Although its price has dipped substantially, Aquestive Therapeutics may still be sending very bearish signals at the moment with a price-to-sales (or "P/S") ratio of 5.6x, since almost half of all companies in the Pharmaceuticals industry in the United States have P/S ratios under 2.9x and even P/S lower than 0.8x are not unusual. Although, it's not wise to just take the P/S at face value as there may be an explanation why it's so lofty.

View our latest analysis for Aquestive Therapeutics

ps-multiple-vs-industry
NasdaqGM:AQST Price to Sales Ratio vs Industry May 22nd 2024

How Aquestive Therapeutics Has Been Performing

Recent times haven't been great for Aquestive Therapeutics as its revenue has been rising slower than most other companies. One possibility is that the P/S ratio is high because investors think this lacklustre revenue performance will improve markedly. You'd really hope so, otherwise you're paying a pretty hefty price for no particular reason.

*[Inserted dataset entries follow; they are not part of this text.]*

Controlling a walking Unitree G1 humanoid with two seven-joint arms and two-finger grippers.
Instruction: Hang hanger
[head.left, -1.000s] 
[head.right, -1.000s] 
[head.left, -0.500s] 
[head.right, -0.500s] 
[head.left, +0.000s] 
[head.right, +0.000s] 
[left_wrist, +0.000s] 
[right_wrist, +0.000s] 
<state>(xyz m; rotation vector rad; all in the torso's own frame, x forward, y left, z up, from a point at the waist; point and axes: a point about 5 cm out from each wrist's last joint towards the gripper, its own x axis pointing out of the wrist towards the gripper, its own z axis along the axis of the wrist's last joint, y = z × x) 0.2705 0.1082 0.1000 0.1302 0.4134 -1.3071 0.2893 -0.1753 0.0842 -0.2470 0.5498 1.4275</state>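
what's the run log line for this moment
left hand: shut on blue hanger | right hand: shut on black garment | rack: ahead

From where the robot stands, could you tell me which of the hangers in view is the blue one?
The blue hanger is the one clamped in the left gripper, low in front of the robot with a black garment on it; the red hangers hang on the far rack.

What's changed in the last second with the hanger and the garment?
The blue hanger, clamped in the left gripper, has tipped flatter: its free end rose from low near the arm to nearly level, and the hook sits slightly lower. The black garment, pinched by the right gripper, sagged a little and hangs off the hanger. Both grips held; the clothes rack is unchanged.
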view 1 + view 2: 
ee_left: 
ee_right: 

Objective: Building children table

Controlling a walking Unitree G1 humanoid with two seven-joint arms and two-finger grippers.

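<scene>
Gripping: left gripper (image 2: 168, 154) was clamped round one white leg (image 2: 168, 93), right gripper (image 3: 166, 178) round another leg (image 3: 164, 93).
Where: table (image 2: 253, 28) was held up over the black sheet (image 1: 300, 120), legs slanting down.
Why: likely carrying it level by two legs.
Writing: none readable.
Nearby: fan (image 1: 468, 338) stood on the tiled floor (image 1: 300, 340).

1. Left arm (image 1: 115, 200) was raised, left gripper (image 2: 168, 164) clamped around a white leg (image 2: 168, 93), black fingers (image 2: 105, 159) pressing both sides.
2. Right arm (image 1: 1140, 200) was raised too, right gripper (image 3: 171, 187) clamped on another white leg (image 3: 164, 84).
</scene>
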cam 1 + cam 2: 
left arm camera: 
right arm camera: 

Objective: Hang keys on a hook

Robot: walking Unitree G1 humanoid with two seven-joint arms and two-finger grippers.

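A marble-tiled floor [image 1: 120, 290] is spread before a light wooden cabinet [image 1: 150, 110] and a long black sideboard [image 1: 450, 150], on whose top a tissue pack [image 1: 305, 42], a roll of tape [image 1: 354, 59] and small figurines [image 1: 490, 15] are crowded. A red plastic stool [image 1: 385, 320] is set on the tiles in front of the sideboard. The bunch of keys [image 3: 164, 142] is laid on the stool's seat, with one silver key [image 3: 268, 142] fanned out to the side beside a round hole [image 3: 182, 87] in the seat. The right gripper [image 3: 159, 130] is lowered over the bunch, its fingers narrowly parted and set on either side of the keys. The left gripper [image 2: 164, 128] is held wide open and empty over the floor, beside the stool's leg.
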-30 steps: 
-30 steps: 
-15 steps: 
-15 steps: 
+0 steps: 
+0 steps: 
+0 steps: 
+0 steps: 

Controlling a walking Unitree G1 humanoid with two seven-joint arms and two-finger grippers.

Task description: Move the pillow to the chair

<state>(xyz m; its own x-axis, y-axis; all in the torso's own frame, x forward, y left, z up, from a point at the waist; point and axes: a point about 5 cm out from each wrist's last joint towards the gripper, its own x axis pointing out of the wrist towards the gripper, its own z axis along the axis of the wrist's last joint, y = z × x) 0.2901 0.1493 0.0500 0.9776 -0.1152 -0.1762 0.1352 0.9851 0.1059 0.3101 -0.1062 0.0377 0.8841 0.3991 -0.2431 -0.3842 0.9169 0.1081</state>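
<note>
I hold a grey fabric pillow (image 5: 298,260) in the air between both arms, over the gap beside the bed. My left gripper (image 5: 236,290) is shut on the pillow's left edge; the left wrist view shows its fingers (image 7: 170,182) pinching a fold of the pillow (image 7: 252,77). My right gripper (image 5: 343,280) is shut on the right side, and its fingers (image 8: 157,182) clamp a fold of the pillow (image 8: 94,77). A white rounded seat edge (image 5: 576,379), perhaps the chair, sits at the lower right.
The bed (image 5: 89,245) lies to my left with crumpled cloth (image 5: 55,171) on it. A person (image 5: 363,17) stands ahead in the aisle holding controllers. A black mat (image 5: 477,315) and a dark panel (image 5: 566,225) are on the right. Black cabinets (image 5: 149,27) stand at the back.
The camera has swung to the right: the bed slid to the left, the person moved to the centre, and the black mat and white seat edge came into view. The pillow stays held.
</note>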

Keen to find out how analysts think Aquestive Therapeutics' future stacks up against the industry? In that case, our free report is a great place to start.

Do Revenue Forecasts Match The High P/S Ratio?

Aquestive Therapeutics' P/S ratio would be typical for a company that's expected to deliver very strong growth, and importantly, perform much better than the industry.

Retrospectively, the last year delivered a decent 11% gain to the company's revenues. The latest three year period has also seen a 6.8% overall rise in revenue, aided somewhat by its short-term performance. Therefore, it's fair to say the revenue growth recently has been respectable for the company.

Shifting to the future, estimates from the nine analysts covering the company suggest revenue should grow by 22% per annum over the next three years. With the industry only predicted to deliver 17% each year, the company is positioned for a stronger revenue result.

With this in mind, it's not hard to understand why Aquestive Therapeutics' P/S is high relative to its industry peers. Apparently shareholders aren't keen to offload something that is potentially eyeing a more prosperous future.

The Final Word

A significant share price dive has done very little to deflate Aquestive Therapeutics' very lofty P/S. Typically, we'd caution against reading too much into price-to-sales ratios when settling on investment decisions, though it can reveal plenty about what other market participants think about the company.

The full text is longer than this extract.